Why is it safe : because the mode is cashkeeping.

Why is it female : because it is made just for creation.

Why is it for you : because it is webfishing free and webpowered.

It is time to deal time. Get your better webdate to do-it-yourself. At TOM the Timestock_Owned_Market where you get cash your webcashmatic plusvalues and where you see day-after-day at Ney York 12 o’clock your right to receive multiplied cash results.

The Gool-Bama-Cash recipe is proposed with a free device (the personal webcashmotor 4G3W) to apply the money datevaluation in free cashkeeping mode. Personalized 5/5. Safe 24/7. Free 100%.



By: FilipeAlvesFerreira

About the Author:

FilipeAlvesFerreira#4(1942), Engineer from the University of Neuchatel-Switzerland, Author in Economy 4G3W, Pioneer on the money datevaluation, Creator of the personal webcashmotor, Co-Founder at WUW The Webcash_Universocial_Web



Caffeinated Content

Credit Card Debt Help, 3 Tips To Understand

Sunday, June 21st, 2009


When it comes to credit card debt help you have got to be very careful. Because credit cards are so convenient and so widely accepted, getting yourself into trouble and over your head can quickly become a problem. In no time you can easily find yourself in need of credit card debt help. If that is your situation there are a number of things you can do. We can take a few moments to get an idea of exactly what kind of credit card debt help will be the right way for you to go.

1.) Credit Card Balance Transfers

You may find that a credit card company offers you a credit card at a lower annual percentage rate than other cards you already have with existing balances. For example, you may have two cards with interest rates of 17.5 percent and 19 percent, and each may have a balance of $1,200. A new card offer might give you the considerably lower rate of 12 percent, so transferring your $2,400 in balances to the new, lower-rate card would make sense. But, you should make sure that the new rate is not only a short-term promotional rate. In many cases, these low rates have an expiration date at which time the rate will increase. If you seek credit card debt help through the balance transfer option, make certain you know when the promotional rate expires and what the subsequent long term rate will be.

2.) Debt Consolidation Loans

Many people think that a debt consolidation loan is the best way to get long term credit card debt help, but that isn’t necessarily the case. There are a number of issues to be concerned about when considering a debt consolidation loan. In many cases a loan might significantly reduce your overall monthly payment, perhaps even to as little as half of what you’re currently paying, but this reduction in monthly payment can come at a big price. A higher overall annual interest rate. How can a loan at a higher rate reduce your monthly payment? By stretching out the payments over a much longer period of time. In the end, you actually pay much more in total payments than if you had simply stuck with your credit cards.

3.) Credit Counseling Agencies

If you seek credit card debt help through a credit counseling company, they will work directly with your creditors to reduce your interest rates and, in some cases, your actual principal balance.
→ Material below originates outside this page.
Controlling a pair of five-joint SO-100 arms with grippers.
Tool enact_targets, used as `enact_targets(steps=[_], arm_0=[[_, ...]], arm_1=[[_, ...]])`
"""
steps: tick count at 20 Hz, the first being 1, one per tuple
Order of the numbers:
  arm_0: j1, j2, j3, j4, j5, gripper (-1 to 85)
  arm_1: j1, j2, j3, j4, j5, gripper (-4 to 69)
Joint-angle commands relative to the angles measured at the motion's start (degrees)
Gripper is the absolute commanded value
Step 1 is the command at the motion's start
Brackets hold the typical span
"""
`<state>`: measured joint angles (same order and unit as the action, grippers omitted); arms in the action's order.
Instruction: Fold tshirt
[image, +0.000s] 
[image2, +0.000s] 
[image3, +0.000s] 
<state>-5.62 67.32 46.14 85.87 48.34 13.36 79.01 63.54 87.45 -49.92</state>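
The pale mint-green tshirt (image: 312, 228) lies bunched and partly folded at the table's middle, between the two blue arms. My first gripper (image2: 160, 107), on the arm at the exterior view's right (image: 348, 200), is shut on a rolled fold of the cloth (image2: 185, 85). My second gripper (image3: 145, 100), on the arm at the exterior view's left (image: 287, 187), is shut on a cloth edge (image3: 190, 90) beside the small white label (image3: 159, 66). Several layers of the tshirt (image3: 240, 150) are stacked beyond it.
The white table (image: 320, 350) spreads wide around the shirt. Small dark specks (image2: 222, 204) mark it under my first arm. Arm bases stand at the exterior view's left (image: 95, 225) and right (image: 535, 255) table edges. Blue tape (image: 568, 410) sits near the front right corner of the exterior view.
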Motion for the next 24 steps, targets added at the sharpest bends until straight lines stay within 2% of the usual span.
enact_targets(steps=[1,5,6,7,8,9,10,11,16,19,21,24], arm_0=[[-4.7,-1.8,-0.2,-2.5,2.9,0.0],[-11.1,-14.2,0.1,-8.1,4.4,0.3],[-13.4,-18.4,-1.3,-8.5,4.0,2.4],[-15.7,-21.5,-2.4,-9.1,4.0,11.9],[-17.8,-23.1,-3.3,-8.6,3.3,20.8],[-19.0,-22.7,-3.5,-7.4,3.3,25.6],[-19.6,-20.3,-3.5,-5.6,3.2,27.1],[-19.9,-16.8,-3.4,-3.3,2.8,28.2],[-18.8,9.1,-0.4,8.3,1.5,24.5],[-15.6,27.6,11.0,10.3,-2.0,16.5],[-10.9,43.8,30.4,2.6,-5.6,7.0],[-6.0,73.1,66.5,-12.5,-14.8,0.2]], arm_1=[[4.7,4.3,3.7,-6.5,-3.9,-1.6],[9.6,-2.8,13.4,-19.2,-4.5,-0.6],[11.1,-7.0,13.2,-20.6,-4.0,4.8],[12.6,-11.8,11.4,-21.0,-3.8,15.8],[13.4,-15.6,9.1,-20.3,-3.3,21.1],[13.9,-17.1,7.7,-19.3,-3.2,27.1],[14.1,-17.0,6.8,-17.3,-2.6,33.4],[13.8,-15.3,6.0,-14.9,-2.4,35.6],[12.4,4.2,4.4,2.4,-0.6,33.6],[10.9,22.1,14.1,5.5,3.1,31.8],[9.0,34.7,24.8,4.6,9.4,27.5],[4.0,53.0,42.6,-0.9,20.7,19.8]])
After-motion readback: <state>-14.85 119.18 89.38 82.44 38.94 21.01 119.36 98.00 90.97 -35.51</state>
Rather than pay off your credit card companies completely, the agency will collect your payment and distribute the funds to the lenders under an agreement that they negotiate. For their service, the agency will receive a fee, either from the consumer or from the creditors. Either way, using credit counseling for credit card debt can keep your accounts in good standing with your credit card companies while reducing the total amount you have to pay each month.
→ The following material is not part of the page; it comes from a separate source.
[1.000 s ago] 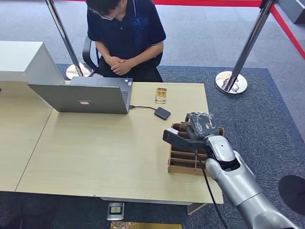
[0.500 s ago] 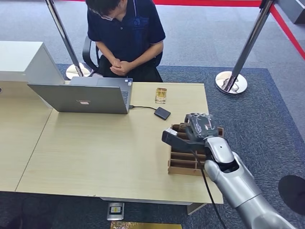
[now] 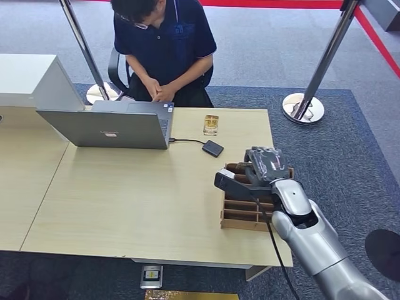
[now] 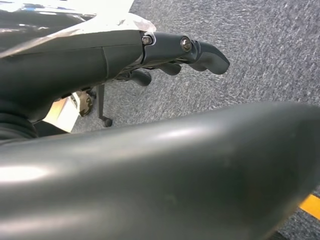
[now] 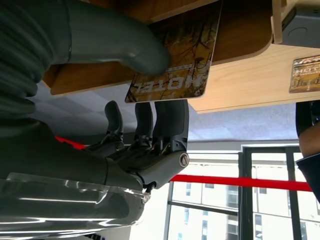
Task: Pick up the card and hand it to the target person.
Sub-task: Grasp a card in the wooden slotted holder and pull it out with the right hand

If you’re in need of credit card debt help, consider the advantages of disadvantages of three common ways: credit card balance transfers, debt consolidation loans, or credit counseling agencies. You can do it, just take action and before you know it you will be on your way to a debt free life.

 



By: Emily Onedge

About the Author:

Sometimes all you need is a little Extra Income to help you get Control of your Debt at http://www.emilyinfo.com there is information on ways to make Extra Income Part Time, without interfering with your lifestyle. Also at http://www.4debtfreelife.com they have many budget plans, systems and a great deal of free advice on how you can get rid of debt.



Create a video blog

LIQUIDITY MANAGEMENT SYSTEM

Wednesday, June 17th, 2009


LIQUIDITY MANAGEMENY SYSTEM

Introduction-

The first thing in liquidity management is managing the cash in hand. This basically constitutes of the cash that is usually kept at home for emergency. This comes handy, in case of instant hospitalization, where you have to pay money at the time of admission.

Though the amount kept as cash-in-hand will vary depending upon the number of family members and the expected requirements. However, a minimum of Rs 25,000-30,000 is essential because it is the bare requirement in most situations. This provides an element of safety for the individual. It is very important that this amount is kept away from daily expenses and if used, replenished quickly.

What is Liquidity?

We often hear the word liquidity used in combination with cash management. Liquidity is a firm’s ability to pay its short-term debt obligations. In other words, if the firm has adequate liquidity, it can pay its current liabilities such as accounts payable. Usually, accounts payable are debts owe to our suppliers.

There are methods we can use to measure liquidity. Financial ratio analysis will help us determine how liquid firm is or how successful it will be in meeting its short-term debt obligations. The current ratio will help us determine the ratio of current assets to current liabilities. Current assets include cash, accounts receivable, inventory, and occasionally other line items such as marketable securities. We need to have more current assets than current liabilities on our balance sheet at all times.

The quick ratio will allow determining if we can pay your short-term debt obligations, or current liabilities, without having to sell any inventory. It’s important for a firm to be able to do this because, if we sell have to sell inventory to pay bills that means we have to find a buyer for that inventory. Finding a buyer is not always easy or possible.

There is various other measure of liquidity that you will want to use to determine our cash position.

When your business is just starting up, we essentially run it out of a check book, which is an example of cash accounting. As long as there is cash in the account, our business is solvent. As business becomes more complex, we will have to adopt financial accounting. However, we have to keep a focus on liquidity and cash management even though our track net income through financial accounting.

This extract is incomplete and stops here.